10 Best Practices for Successful Data Quality
Many organizations today are plagued by poor data quality management, which in turn, leads to poor decision making ability. The costs of bad data can add up quickly. In fact, poor data quality can cost as much as 15-25% of total revenue, according to a study conducted by MIT Sloan.
So if bad data is so costly, you would think that organizations would go to great lengths to ensure good data quality. However, Harvard Business Review said that 47% of newly created data records have at least one critical error. Why? It comes down to this — ensuring good data quality is a challenge that many organizations aren’t focused on.
Data is generated by people, who are inherently prone to human-error, each with their own way of handling and formatting data. Additionally, each department in an organization inputs data with its own goals and views of what data is important and what errors are acceptable. These data quality best practices will help make sure your data stays on the right track:
- Get buy-in and make data quality an enterprise-wide priority
- Establish metrics
- Investigate data quality failures
- Invest in internal training
- Establish data governance guidelines
- Establish a data auditing process
- Assign a data steward in every department
- Update and maintain data security standards
- Implement a single source of truth
- Integrate and automate data streams
- Leverage the cloud to automate consistent data
What is data quality?
Data quality is the degree to which data is error-free and able to serve its intended purpose. Certain properties of data contribute to its quality. Data must be:
- Complete with data in every field unless explicitly deemed optional
- Unique so that there is only one record for a given entity and context
- Formatted the same across all data sources
- Trusted by those that rely on the data
When organizations achieve consistently high quality data, they are better positioned to make strategic business decisions that yield valuable business insights as well as drive revenue.
1. Get buy-in and make data quality an enterprise-wide priority
If only half of the company is committed to ensuring data quality, then you can expect no better than 50% data quality. All stakeholders must understand and take responsibility for data quality.
To get enterprise buy-in, data quality has to be supported and promoted at every level of management, including the C-suite. If executives and business leaders don’t prioritize data and good data quality, data managers won’t either.
2. Establish metrics
You need a way to measure data quality by establishing metrics that are applicable to the goals and business targets you are trying to achieve with your data. Measuring data quality is essential to:
- Advising management on the effectiveness of data quality to gain buy-in
- Understanding how accurate your data is
- Quantifying missing, incomplete, or inconsistent data
- Taking corrective action to improve data quality
3. Investigate data quality failures
If you fail to investigate data quality failures, it stands to reason that errors will continue to occur.
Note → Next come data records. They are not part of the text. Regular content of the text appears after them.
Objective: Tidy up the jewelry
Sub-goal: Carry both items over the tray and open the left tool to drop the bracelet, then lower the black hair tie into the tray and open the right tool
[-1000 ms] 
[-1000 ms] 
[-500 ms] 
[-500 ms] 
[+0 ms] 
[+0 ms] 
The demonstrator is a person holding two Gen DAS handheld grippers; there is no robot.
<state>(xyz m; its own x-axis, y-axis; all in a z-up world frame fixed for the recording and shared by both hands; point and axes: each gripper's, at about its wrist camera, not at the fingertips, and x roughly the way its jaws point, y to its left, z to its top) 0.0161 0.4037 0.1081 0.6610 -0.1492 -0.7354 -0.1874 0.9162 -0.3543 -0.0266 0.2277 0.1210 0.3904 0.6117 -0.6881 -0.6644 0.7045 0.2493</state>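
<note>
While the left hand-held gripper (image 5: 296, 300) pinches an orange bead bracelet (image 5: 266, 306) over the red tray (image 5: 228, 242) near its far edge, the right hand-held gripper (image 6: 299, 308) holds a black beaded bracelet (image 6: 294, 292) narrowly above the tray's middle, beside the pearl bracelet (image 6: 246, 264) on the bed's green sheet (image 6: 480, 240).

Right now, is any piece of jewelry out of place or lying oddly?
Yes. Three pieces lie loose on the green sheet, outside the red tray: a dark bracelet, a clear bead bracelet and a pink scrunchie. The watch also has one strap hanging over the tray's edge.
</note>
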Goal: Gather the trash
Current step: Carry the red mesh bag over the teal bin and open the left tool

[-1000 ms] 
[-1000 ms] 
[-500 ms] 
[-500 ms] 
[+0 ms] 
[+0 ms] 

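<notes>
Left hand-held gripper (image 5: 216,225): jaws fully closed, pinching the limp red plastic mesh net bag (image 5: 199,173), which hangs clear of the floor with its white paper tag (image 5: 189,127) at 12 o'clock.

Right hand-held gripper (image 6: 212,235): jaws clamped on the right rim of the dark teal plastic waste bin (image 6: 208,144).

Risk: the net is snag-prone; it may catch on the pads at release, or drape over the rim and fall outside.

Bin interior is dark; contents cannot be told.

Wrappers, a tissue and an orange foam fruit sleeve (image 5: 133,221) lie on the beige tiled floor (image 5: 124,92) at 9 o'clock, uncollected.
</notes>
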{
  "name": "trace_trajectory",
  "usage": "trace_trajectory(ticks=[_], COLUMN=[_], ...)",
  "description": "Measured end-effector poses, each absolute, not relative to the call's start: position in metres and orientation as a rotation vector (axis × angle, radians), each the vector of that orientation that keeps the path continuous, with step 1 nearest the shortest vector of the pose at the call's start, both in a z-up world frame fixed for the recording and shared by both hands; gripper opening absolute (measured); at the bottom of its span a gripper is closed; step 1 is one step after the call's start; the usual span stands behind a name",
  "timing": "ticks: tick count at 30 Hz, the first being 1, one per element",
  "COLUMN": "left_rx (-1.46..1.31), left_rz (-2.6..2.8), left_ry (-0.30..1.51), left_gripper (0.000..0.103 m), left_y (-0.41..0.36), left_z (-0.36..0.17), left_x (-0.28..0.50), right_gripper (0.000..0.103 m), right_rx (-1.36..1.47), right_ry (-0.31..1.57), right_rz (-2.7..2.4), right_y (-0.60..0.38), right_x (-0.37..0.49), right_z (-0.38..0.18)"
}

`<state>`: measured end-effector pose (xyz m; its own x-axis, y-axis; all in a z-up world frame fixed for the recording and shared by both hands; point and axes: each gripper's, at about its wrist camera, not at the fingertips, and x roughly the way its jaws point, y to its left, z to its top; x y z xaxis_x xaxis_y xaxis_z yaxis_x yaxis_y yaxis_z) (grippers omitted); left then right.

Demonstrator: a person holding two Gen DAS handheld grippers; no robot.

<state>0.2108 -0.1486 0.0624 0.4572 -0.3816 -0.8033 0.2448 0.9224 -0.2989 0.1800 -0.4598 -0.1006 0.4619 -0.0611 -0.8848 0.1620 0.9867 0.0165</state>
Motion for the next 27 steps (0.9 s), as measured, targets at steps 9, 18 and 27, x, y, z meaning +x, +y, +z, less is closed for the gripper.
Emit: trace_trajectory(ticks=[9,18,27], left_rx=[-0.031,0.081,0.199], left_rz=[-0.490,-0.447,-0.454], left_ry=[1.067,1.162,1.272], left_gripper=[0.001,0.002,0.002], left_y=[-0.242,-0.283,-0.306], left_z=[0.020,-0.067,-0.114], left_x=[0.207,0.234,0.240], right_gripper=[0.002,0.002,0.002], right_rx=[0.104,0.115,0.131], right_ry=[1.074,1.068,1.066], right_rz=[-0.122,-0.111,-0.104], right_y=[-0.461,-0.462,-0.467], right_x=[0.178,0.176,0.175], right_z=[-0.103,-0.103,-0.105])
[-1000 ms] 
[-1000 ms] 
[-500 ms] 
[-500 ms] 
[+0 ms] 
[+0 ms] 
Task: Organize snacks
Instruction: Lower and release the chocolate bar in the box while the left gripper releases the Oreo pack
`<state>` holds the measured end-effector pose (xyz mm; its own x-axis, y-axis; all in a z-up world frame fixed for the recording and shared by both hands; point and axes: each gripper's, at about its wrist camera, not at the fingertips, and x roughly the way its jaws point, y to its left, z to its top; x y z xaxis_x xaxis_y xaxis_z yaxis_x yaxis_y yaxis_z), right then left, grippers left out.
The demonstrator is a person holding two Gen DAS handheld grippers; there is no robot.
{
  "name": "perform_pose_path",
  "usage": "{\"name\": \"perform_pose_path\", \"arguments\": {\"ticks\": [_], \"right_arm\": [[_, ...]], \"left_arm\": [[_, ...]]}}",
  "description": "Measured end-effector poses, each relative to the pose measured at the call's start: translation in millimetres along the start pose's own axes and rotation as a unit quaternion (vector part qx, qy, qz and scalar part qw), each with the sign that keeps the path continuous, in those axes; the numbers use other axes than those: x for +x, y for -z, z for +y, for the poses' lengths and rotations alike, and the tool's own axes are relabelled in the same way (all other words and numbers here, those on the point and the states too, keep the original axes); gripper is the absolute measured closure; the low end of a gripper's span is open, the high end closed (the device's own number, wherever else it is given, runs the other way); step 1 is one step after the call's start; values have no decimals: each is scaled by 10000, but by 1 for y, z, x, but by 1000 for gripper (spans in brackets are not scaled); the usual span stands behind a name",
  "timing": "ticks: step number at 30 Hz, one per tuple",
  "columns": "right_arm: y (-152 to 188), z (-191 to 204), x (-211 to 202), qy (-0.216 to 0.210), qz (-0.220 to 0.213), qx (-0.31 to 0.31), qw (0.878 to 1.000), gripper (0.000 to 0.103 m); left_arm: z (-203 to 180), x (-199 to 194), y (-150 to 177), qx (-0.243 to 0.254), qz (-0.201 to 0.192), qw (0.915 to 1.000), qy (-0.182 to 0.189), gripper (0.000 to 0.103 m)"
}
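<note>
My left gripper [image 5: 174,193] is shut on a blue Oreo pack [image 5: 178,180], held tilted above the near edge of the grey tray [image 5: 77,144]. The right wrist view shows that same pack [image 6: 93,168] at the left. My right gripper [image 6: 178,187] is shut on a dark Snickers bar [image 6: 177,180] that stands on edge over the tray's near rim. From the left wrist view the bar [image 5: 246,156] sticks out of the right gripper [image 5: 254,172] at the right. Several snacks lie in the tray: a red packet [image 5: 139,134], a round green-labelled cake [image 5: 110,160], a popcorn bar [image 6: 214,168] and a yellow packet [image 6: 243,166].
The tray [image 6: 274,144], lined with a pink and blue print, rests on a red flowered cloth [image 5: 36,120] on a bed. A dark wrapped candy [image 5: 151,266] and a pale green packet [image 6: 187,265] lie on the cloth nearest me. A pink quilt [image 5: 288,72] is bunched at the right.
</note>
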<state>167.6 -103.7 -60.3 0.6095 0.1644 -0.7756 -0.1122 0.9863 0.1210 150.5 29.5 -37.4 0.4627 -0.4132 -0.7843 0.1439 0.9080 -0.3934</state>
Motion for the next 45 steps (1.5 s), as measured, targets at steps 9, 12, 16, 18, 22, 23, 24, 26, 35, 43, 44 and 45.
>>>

Correcting errors in data can be a difficult, time-consuming task. Once the data is corrected, it is tempting to consider the task complete.
Data errors result from a variety of causes. Experian's 2019 Global data management research states that the top causes of inaccurate data are human error, too many data sources, and lack of communication between departments. Once you know the cause of the error, you can take action to prevent similar errors in the future.
4. Invest in internal training
Attaining good data quality is a difficult task. It requires a deep understanding of data quality principles, processes, and technologies. This knowledge is best obtained through formal training. Following the training track for a data management certification such as Certified Data Management Professional (CDMP), Certified Information Management Professional (CIMP), or Certified Data Steward (CDS) would provide a good road map.
Encourage data quality staff to earn the certification, to better inform them on:
- Basic concepts, principles, and practices of quality management
- How quality management principles are applied to data
- How to think through both the benefits of high-quality data and the costs of poor quality
- How to create, deliver, and sell a business case for data quality
- The key principles in building data quality organizations
- Basic concepts, principles, and practices of a data stewardship program
- The data quality challenges that are inherent in data integration
5. Establish and implement data governance guidelines
Data governance goes beyond rules and data protection. By definition, data governance is a collection of processes, roles, policies, standards, and metrics that ensure the effective and efficient use of information in enabling an organization to achieve its goals. Every organization should establish a set of data governance guidelines specific to their unique processes, use cases, and structure.
The best way to implement these data governance guidelines across an organization, however, is to engage business users in best practices and as members of the data team. By deploying a collaborative approach in ensuring data governance in running reports and utilizing data-driven information, organizations better promote a culture of data quality.
6. Establish a data auditing process
We know that there is great value in good data quality, so we implement processes to create and maintain it. But how do we know that those processes are effective? How do we gain the trust of others that our data quality is good?
Audits on the data within data repositories are the best way to build trust in the data. The data audit process should check for any cases of poor data quality including but not limited to:
- Poorly populated fields
- Incomplete data
- Inconsistencies in formatting
- Duplicate entries
- Outdated entries
The frequency of audits is important to the acceptance and success of the data audit process. If you audit once a year, errors may exist for a year before being found. It would also take a very long time to find, correct, and investigate a full year's worth of errors. Ideally, audits should have an automated, continuous component with periodic incremental audits.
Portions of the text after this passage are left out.